KABARREPUBLIK.ID – Lembaga Anti Korupsi Pemerhati Pembangunan Nasional (LAK-P2N) melaporkan dugaan tindak pidana korupsi pada proyek Preservasi Jalan Beo – Esang – Rainis di Kabupaten Kepulauan Talaud, Sulawesi Utara, kepada Kementerian Pekerjaan Umum dan Perumahan Rakyat (PUPR). Proyek ini memiliki nilai kontrak sebesar Rp103,49 miliar untuk tahun anggaran 2023-2024.
Laporan bernomor 0xx/LP-LAK-P2N/IX/2025 itu menegaskan LAK-P2N menemukan indikasi kuat penyimpangan teknis dan administratif. Jelas, penyimpangan ini berpotensi merugikan keuangan negara dalam jumlah besar.
Temuan Investigasi di Lapangan
Investigasi LAK-P2N menemukan beberapa fakta mencolok. Pertama, mereka menduga kontraktor menggunakan material lokal berkualitas rendah, seperti pasir pantai dan batu lokal Talaud.

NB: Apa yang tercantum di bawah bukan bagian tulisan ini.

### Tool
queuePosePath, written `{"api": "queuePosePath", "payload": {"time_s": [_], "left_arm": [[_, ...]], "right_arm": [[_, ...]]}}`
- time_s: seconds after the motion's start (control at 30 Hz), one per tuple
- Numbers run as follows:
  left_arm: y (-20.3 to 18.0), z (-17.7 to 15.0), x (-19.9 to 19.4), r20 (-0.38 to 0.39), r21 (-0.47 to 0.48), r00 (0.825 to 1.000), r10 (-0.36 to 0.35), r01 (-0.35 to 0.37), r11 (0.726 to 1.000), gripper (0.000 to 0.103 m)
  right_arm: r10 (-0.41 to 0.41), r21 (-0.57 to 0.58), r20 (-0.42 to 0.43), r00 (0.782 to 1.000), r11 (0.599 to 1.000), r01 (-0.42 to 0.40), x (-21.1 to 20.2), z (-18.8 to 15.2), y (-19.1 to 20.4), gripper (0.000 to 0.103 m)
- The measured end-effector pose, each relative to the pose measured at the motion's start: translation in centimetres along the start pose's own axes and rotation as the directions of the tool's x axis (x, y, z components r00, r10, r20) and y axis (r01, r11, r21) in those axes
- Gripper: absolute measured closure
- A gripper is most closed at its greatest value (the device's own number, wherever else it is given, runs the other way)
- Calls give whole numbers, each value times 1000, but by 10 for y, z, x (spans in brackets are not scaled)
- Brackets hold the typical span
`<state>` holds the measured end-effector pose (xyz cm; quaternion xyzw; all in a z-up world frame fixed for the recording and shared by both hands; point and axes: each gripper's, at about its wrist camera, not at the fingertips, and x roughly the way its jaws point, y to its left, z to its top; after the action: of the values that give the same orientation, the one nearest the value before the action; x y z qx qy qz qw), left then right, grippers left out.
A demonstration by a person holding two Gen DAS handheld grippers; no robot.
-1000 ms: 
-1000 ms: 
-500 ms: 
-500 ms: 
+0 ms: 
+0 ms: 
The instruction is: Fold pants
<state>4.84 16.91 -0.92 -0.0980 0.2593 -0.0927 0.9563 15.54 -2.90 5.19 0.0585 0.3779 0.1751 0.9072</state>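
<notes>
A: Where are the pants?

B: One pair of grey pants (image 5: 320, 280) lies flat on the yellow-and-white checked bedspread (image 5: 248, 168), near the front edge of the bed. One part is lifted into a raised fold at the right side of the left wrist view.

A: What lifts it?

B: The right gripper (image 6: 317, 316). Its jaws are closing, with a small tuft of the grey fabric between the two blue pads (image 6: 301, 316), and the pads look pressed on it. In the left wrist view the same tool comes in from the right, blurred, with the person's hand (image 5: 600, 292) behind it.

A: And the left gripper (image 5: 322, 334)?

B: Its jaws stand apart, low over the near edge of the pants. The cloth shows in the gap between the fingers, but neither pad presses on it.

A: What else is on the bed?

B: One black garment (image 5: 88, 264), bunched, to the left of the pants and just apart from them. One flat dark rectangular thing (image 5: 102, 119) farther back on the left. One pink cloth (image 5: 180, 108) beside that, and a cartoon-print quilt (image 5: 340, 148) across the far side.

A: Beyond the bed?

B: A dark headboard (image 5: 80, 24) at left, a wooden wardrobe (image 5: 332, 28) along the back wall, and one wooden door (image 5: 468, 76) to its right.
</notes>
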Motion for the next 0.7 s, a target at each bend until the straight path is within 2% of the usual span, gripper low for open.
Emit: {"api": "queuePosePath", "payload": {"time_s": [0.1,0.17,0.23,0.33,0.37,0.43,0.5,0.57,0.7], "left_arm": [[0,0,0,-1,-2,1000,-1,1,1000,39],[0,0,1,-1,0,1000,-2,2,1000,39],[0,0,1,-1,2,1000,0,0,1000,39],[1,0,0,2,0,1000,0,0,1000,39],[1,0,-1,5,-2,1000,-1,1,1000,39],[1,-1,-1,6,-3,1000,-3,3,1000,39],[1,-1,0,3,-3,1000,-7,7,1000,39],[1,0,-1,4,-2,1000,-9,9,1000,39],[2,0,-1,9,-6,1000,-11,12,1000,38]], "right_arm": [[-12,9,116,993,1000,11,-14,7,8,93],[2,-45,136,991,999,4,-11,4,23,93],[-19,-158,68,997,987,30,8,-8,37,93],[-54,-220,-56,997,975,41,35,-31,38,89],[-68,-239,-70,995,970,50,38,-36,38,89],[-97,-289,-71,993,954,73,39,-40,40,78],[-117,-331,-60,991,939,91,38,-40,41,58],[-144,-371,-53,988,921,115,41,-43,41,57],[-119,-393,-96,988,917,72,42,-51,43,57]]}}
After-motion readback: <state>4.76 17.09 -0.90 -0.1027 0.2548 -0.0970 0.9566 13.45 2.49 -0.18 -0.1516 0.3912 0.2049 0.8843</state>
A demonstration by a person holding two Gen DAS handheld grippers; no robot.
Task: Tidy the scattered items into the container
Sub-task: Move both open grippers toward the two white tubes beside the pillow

Material ini tidak memenuhi standar mutu konstruksi jalan nasional, padahal kontrak mewajibkan kontraktor mendatangkan material dari luar daerah, seperti Kema (Minahasa Utara) atau Palu (Sulawesi Tengah).
Selain itu, beberapa ruas jalan yang baru selesai sudah menunjukkan kerusakan serius. Kerusakan tersebut meliputi retak buaya dan lubang. Ini mengindikasikan rendahnya kualitas material dan lemahnya pengawasan.
Selanjutnya, pekerja tetap melakukan pengaspalan dalam kondisi hujan, yang jelas melanggar standar teknis konstruksi jalan. Praktik ini mempercepat degradasi kualitas aspal dan mengurangi umur layanan jalan.
Kemudian setelah dikonfirmasi kepada pihak PPK juga mengungkapkan fakta mengejutkan. Pihak PPK menyatakan mereka baru akan mendatangkan material standar dari luar Talaud pada September 2024. Akibatnya, proyek berjalan setahun penuh tanpa material yang sesuai kontrak.
Dampak dan Kerugian Negara
Penggunaan material yang tidak standar memicu berbagai masalah. Umur jalan diperkirakan lebih pendek, dari seharusnya 10–15 tahun menjadi kurang dari 3 tahun. Kondisi ini akan membebani APBN/APBD karena membutuhkan biaya pemeliharaan tambahan dalam waktu dekat.
LAK-P2N menaksir kerugian negara mencapai puluhan miliar rupiah karena kebutuhan rekonstruksi dini. Selain kerugian finansial, jalan yang cepat rusak mengganggu mobilitas warga. Ini menghambat distribusi barang dan jasa serta menekan pertumbuhan ekonomi daerah perbatasan.
Seruan dan Analisis Hukum
LAK-P2N menegaskan praktik ini dapat dikategorikan sebagai tindak pidana korupsi. Mereka merujuk pada beberapa undang-undang, termasuk UU No. 31 Tahun 1999 dan Perpres No. 12 Tahun 2021. Menurut LAK-P2N, jika pejabat terkait, dari Satker hingga PPK benar membiarkan hal ini terjadi, maka dapat dikualifikasikan sebagai penyalahgunaan wewenang dan pemborosan keuangan negara.
Ketua Umum LAK-P2N menegaskan bahwa laporan ini adalah bentuk kontrol sosial. Laporan ini mendukung program pemberantasan korupsi Presiden.
“Korupsi pada proyek infrastruktur sama dengan merampas hak rakyat”, ujar Ketua LAK-P2N
LAK-P2N juga mendesak Kementerian PUPR dan aparat penegak hukum segera menindaklanjuti laporan ini. Mereka juga meminta kedua lembaga melakukan audit teknis dan keuangan secara menyeluruh, serta memproses hukum pihak yang terlibat.Hingga berita ini turun, pihak BPJN Sulawesi Utara belum memberikan konfirmasi.